Welcome to SQLblog.com - The SQL Server blog spot on the web Sign in | |
in Search

Microsoft OLAP by Mosha Pasumansky

Performance of IIF function in MDX

IIF is one of the most popular MDX functions, (this was proved by these surveys). Yet, it can cause significant performance degradation, which is often blamed on other parts of the system. Many times it is simple to rewrite the MDX expression to get rid of IIF altogether, and other times it is possible to slightly change the IIF to increase performance. While I and others mentioned this fact several times in blog entries, forum postings etc, people keep using and using it (and using it wrong). What is worse, after seeing CASE operator in samples and BOL, people start using CASE instead of IIF. From the performance point of view, CASE is always worse than IIF, at least IIF is possible to optimize in some case, but never CASE. So I decided to dedicate special blog to go over IIF usage and demonstrate with examples how horrible it can be and how to fix it.

To make it easier to demonstrate this on standard Adventure Works cube, the examples are somewhat artificial, but it is not hard to imagine how real-life example would fit into the same pattern.

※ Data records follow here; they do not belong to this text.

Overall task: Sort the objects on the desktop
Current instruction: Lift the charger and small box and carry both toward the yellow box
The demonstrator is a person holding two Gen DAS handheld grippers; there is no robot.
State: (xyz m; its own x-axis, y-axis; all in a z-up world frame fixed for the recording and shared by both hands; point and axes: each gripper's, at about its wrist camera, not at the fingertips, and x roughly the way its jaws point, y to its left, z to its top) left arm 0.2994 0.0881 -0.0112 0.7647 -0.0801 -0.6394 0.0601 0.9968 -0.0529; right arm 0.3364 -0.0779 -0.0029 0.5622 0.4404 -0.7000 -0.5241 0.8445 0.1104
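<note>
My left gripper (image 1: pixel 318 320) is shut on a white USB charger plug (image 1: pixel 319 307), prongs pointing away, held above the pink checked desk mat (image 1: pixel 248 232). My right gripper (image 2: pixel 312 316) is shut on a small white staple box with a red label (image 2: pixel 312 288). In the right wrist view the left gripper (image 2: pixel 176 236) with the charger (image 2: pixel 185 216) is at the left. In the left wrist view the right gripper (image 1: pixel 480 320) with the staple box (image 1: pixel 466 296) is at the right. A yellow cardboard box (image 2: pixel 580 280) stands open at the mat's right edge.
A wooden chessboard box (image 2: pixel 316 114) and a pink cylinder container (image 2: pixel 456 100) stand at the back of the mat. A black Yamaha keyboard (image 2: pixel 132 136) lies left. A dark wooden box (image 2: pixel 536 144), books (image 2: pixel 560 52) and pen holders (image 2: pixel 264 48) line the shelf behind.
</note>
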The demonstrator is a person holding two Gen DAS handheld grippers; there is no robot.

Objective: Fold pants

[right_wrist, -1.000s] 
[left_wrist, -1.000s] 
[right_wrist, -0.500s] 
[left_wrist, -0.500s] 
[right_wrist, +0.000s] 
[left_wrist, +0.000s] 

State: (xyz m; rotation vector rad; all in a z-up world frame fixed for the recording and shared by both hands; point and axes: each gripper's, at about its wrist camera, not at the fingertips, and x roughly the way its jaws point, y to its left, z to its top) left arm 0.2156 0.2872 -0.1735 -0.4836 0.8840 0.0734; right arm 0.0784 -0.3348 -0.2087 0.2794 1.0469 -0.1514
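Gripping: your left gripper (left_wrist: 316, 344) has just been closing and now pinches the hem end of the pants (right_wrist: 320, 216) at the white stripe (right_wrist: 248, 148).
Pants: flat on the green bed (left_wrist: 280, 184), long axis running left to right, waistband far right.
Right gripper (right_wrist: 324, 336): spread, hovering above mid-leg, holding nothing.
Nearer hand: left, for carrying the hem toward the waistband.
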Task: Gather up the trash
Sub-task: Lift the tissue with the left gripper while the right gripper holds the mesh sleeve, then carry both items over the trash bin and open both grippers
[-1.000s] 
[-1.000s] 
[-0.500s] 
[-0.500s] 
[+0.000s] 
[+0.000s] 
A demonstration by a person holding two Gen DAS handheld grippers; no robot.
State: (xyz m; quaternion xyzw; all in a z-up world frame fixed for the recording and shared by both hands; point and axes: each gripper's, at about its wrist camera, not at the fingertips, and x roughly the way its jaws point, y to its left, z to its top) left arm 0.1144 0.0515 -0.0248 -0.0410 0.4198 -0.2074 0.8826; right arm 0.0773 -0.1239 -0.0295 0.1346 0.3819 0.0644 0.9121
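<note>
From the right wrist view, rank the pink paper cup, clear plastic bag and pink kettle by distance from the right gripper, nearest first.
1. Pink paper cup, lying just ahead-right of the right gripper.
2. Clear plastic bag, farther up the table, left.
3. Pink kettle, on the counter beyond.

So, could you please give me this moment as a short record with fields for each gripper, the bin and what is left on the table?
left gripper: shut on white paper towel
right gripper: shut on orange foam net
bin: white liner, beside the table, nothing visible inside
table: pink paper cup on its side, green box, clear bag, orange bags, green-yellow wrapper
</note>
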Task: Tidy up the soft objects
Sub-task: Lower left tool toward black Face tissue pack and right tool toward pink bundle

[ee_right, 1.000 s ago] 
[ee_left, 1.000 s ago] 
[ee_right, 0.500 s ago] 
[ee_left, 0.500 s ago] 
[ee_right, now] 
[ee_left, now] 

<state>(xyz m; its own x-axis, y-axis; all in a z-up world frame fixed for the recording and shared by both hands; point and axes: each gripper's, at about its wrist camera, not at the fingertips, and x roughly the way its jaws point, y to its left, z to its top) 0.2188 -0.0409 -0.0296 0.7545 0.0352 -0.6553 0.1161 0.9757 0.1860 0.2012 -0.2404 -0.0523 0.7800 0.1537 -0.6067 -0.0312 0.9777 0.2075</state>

Let's assume that we want to compute 'Normalized Cost' measure, which is the same as Standard Product Cost measure, except for when there is no promotion, i.e. when Promotion Type is No Discount, it should be Freight Cost plus Standard Product Cost. Using the IIF function, the solution would look like following:

CREATE [Normalized Cost] = 
  Iif( [Promotion].[Promotion Type].CurrentMember IS [Promotion].[Promotion Type].&[No Discount]
      ,[Measures].[Internet Standard Product Cost]+[Measures].[Internet Freight Cost]
      ,[Measures].[Internet Standard Product Cost]
  );

Let's test performance of this approach. To make the performance measurements non-trivial, we will also introduce into the query YTD-like calculation. The query that we are measuring will look the following then:

WITH 
MEMBER Measures.[Normalized Cost] AS Iif(
  [Promotion].[Promotion Type].CurrentMember IS [Promotion].[Promotion Type].&[No Discount]
  ,[Measures].[Internet Standard Product Cost]+[Measures].[Internet Freight Cost]
  ,[Measures].[Internet Standard Product Cost])
MEMBER [Ship Date].[Date].RSum AS Sum([Ship Date].[Date].[Date].MEMBERS), SOLVE_ORDER=10
SELECT 
 [Promotion].[Promotion Type].[Promotion Type].MEMBERS on 0
 ,[Product].[Subcategory].[Subcategory].MEMBERS*[Customer].[State-Province].[State-Province].MEMBERS ON 1
FROM [Adventure Works]
WHERE ([Ship Date].[Date].RSum, Measures.[Normalized Cost])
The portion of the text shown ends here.